**Activity:** Copy each line that contains the string "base", taking them from the material.

**Given information:**
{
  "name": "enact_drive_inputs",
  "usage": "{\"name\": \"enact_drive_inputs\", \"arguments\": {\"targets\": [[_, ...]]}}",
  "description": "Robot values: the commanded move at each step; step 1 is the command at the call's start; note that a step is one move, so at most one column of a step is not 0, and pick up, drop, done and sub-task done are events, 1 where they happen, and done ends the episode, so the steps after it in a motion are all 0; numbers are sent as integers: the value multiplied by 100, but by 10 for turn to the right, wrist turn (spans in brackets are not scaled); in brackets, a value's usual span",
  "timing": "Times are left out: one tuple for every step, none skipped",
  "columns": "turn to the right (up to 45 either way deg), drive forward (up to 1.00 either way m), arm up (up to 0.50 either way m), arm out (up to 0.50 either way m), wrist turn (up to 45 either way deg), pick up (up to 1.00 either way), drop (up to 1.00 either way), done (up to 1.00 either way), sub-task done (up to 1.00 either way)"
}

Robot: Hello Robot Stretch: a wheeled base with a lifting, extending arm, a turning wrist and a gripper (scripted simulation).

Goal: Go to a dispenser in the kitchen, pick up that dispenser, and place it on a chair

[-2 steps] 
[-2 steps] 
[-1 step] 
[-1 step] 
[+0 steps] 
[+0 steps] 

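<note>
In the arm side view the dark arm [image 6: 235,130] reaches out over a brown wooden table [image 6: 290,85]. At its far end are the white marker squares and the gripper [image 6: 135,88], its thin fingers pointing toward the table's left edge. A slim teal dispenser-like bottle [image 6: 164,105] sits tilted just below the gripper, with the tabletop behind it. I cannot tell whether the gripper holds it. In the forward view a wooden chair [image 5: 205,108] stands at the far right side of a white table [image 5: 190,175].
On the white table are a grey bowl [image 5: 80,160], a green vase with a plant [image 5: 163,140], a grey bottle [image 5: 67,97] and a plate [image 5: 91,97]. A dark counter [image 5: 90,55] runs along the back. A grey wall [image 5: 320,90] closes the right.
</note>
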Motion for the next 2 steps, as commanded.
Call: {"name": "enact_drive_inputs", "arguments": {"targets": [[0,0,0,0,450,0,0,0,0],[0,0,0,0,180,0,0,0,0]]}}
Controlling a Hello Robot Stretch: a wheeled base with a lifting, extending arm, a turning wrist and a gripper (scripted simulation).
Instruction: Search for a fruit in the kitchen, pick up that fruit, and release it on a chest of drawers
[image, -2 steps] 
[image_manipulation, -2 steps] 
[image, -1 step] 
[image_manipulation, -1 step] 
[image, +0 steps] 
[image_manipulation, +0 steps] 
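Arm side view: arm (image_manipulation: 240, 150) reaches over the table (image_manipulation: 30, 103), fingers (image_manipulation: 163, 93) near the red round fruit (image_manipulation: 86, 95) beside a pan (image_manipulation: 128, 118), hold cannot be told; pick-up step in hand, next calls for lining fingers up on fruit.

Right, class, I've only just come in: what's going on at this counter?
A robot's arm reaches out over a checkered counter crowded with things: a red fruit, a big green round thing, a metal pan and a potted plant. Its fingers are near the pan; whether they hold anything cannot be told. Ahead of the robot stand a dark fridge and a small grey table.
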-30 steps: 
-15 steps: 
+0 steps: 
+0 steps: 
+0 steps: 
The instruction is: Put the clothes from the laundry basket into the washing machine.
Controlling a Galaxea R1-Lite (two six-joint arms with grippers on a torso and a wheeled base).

**Written answer:**
Robot: Hello Robot Stretch: a wheeled base with a lifting, extending arm, a turning wrist and a gripper (scripted simulation).
Controlling a Hello Robot Stretch: a wheeled base with a lifting, extending arm, a turning wrist and a gripper (scripted simulation).
Controlling a Galaxea R1-Lite (two six-joint arms with grippers on a torso and a wheeled base).

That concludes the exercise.